◆ WORK INSTRUCTIONS:
Go through the data and count each line that has the string "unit". Give that count alone.

◆ SOURCE MATERIAL:
· · · · ·
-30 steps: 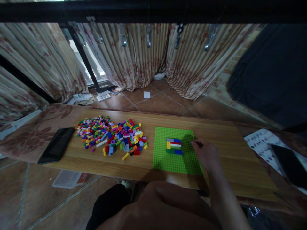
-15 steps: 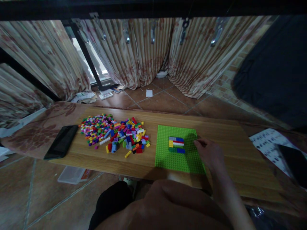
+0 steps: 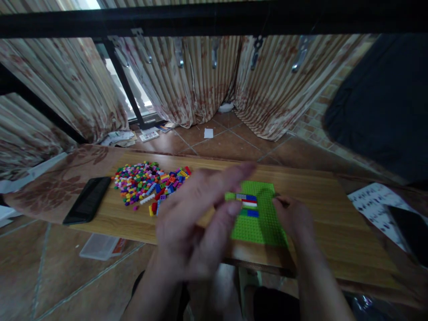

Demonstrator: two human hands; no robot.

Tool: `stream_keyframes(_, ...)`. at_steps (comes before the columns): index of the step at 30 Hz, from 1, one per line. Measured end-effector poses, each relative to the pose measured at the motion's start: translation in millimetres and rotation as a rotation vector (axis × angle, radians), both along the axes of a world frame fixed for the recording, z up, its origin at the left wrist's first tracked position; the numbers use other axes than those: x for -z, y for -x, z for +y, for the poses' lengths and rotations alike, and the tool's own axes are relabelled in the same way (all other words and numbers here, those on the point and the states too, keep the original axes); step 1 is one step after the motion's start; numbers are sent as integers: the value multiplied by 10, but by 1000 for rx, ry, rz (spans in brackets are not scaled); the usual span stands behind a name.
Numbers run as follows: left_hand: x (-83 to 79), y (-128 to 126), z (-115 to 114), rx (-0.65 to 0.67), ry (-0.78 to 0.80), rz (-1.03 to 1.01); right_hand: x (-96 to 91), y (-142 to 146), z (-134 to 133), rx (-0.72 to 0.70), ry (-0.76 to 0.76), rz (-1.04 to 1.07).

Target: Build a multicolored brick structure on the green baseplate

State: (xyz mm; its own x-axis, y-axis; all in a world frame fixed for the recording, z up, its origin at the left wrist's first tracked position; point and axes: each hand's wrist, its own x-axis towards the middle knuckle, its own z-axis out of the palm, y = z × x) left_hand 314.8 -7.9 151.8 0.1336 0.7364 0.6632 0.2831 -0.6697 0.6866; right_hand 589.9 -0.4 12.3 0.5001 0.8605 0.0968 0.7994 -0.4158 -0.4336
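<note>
A green studded baseplate (image 3: 267, 227) lies on the wooden table, carrying a small group of toy bricks in grey, blue, red, white and green; the yellow ones are hidden. My left hand (image 3: 197, 218), smeared by motion, hovers in front of the plate's left part, index finger and thumb stretched out and apart, with nothing visible between them. At the plate's right edge is my right hand (image 3: 297, 220), its fingers curled together in a pinch. Whatever they may hold is hidden. Loose toy bricks (image 3: 140, 178) form a pile on the left, partly covered by my left hand.
A black tablet-like device (image 3: 87, 200) lies at the table's left end. To the right are a printed sheet (image 3: 372, 205) and a dark device (image 3: 409, 227). A clear plastic lid or tray (image 3: 98, 246) is on the floor. A dark rail (image 3: 200, 20) crosses above.
My left hand has come up from below into the middle, now covering part of the baseplate and bricks. My right hand stays at the plate's right edge. The camera view has shifted slightly.
</note>
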Motion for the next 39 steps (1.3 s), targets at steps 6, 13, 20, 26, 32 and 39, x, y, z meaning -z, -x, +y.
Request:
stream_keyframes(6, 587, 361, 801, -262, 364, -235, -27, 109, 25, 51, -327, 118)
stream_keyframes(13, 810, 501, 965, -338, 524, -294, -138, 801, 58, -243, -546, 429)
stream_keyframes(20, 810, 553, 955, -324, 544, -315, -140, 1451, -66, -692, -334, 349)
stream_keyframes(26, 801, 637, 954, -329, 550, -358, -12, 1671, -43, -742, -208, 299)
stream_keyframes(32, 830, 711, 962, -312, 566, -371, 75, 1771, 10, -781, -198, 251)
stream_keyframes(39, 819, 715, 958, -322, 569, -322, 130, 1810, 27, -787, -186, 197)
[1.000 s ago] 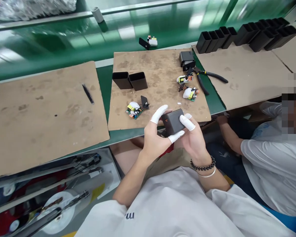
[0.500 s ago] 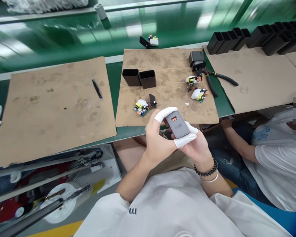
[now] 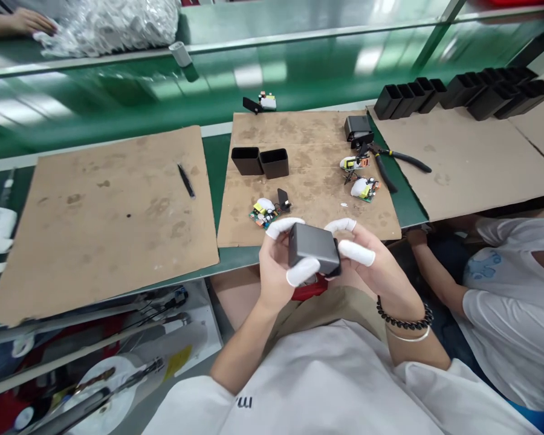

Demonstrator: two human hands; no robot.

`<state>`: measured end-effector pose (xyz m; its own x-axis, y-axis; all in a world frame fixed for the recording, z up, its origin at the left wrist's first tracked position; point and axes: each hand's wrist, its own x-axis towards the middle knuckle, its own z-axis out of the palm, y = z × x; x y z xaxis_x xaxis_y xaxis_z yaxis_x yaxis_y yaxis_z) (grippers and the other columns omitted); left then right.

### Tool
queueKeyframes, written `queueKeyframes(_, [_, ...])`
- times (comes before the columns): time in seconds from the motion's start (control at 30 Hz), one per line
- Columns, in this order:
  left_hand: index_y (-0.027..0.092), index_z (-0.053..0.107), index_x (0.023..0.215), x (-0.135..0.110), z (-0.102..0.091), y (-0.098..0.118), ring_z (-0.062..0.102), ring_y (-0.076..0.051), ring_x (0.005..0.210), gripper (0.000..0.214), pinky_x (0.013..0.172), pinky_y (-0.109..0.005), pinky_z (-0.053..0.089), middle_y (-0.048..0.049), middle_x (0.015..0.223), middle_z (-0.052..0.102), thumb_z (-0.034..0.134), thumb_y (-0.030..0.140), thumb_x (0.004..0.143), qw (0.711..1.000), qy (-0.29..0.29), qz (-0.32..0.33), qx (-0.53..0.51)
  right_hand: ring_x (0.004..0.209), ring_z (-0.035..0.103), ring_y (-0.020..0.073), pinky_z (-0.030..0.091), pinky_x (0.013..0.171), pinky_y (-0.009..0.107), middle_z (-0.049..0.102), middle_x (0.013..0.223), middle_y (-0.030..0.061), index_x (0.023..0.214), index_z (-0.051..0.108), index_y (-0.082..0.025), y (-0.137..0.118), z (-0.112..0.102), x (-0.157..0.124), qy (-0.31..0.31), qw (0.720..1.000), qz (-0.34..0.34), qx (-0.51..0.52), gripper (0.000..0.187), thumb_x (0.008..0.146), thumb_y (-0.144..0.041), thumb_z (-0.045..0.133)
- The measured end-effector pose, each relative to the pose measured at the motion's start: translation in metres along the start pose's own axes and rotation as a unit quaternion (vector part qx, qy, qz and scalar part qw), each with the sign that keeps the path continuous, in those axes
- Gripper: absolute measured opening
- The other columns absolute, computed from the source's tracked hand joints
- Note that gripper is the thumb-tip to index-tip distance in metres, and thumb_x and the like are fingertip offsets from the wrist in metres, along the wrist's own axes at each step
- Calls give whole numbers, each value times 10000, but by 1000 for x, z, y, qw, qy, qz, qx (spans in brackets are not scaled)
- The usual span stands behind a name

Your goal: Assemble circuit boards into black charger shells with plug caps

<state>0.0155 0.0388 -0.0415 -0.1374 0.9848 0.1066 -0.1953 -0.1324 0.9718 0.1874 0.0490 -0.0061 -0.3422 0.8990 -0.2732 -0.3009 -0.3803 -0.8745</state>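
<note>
Before my body, both hands hold a dark grey power adapter (image 3: 314, 246) with its broad smooth side facing up. My left hand (image 3: 276, 266) closes on its left end, thumb in front and index finger behind. At the right end, beside a black end piece (image 3: 338, 257), are the thumb and index fingertips of my right hand (image 3: 374, 266); its other fingers are hidden. White finger covers sit on both thumbs and index fingers. Just beyond lies a circuit board (image 3: 265, 211) with a black plate, and behind it stand two open black cases (image 3: 259, 162).
Right of the middle cardboard (image 3: 312, 199) lie pliers (image 3: 390, 160), more circuit boards (image 3: 365, 188) and another dark case (image 3: 358, 128). Black cases (image 3: 410, 96) stand in rows farther right. Tweezers (image 3: 186, 180) rest on the left cardboard. A co-worker (image 3: 517, 302) sits close on my right.
The adapter has turned from its small end face to its broad side. My right hand has shifted right, to its end. The camera view has tilted up slightly.
</note>
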Motion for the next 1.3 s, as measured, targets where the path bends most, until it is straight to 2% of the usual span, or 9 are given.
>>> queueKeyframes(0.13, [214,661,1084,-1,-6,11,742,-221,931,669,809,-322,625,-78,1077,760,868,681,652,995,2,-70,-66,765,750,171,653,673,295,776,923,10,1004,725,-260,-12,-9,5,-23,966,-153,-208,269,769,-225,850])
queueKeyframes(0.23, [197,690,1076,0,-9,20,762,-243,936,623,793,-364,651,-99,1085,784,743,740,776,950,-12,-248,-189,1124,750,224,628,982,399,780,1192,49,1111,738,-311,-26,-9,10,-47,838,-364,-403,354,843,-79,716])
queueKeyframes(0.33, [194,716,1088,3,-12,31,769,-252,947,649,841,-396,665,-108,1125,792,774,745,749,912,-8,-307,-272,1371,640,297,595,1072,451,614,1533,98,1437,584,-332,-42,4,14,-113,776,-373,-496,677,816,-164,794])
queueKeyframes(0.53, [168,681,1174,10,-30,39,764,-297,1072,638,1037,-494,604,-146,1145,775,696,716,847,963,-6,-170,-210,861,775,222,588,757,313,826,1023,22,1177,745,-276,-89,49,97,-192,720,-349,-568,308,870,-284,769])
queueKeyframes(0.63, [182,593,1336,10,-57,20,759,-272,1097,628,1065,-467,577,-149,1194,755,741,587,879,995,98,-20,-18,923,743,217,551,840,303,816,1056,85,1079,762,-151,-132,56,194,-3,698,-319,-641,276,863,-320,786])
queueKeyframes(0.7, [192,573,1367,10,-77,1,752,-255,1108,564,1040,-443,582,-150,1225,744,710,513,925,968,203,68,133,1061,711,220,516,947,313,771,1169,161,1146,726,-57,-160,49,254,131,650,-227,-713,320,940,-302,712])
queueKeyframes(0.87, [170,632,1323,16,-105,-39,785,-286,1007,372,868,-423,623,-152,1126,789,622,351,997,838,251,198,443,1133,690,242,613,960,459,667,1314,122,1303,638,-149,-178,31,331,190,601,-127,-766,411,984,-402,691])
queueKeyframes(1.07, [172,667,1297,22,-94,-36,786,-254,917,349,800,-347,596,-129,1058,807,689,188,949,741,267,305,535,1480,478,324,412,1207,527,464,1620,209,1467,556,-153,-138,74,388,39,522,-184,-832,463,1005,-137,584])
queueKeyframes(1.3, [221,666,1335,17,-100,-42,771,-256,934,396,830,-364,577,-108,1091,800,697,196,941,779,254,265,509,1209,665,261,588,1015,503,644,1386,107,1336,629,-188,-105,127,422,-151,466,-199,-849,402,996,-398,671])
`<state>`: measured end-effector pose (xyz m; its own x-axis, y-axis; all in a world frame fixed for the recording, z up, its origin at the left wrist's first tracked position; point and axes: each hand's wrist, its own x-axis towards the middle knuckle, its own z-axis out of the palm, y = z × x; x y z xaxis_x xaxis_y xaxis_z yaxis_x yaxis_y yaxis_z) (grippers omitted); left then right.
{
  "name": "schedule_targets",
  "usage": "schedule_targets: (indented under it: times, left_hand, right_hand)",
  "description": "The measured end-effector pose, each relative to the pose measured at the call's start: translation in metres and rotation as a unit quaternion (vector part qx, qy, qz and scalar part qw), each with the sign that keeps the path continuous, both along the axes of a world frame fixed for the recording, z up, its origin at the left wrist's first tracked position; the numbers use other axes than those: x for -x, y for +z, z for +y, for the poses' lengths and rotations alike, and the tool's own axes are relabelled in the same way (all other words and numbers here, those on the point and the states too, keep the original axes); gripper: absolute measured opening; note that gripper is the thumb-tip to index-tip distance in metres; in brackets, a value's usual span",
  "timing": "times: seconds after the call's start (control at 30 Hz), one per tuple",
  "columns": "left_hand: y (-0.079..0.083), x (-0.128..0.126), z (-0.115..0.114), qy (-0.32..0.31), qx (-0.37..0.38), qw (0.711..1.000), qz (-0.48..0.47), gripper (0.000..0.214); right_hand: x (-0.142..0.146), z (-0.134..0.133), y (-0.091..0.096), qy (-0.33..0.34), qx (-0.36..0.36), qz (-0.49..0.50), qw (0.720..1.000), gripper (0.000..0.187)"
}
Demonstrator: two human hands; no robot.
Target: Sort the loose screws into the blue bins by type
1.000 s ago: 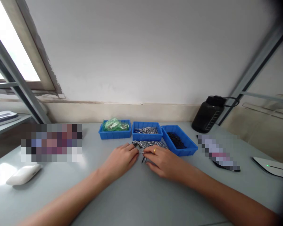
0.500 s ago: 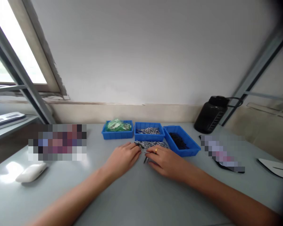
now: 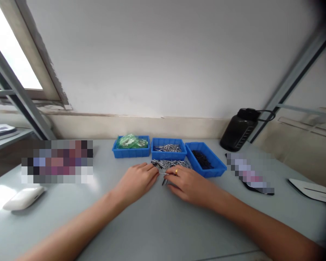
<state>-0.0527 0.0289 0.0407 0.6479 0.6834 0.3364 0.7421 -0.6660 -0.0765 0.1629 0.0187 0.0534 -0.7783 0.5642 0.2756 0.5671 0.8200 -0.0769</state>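
Note:
A thin metal pin (image 3: 163, 173) spans the small gap between my two hands. My right hand (image 3: 188, 183), with a yellow ring, pinches the pin's right end. My left hand (image 3: 141, 178) is closed at its other end; what those fingers grip is mostly hidden. Just beyond the fingertips lies a loose heap of silvery metal pins (image 3: 176, 164), with a small dark piece near my left fingers. A few more pins (image 3: 164, 181) rest on the table below my right fingers.
Behind the heap stand three blue bins: the left one (image 3: 132, 153) holds a green plastic bag (image 3: 130, 140), the middle one (image 3: 168, 156) metal pins, the right one (image 3: 213, 171) black parts. A black bottle (image 3: 239, 130), a white case (image 3: 25, 198) and blurred-out items flank them.
The view has shifted slightly, so everything sits a little further left and higher. Both hands keep nearly the same pose, and the pin between them now shows more clearly.

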Motion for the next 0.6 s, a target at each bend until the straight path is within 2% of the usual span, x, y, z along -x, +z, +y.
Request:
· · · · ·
◆ ANSWER SPACE:
2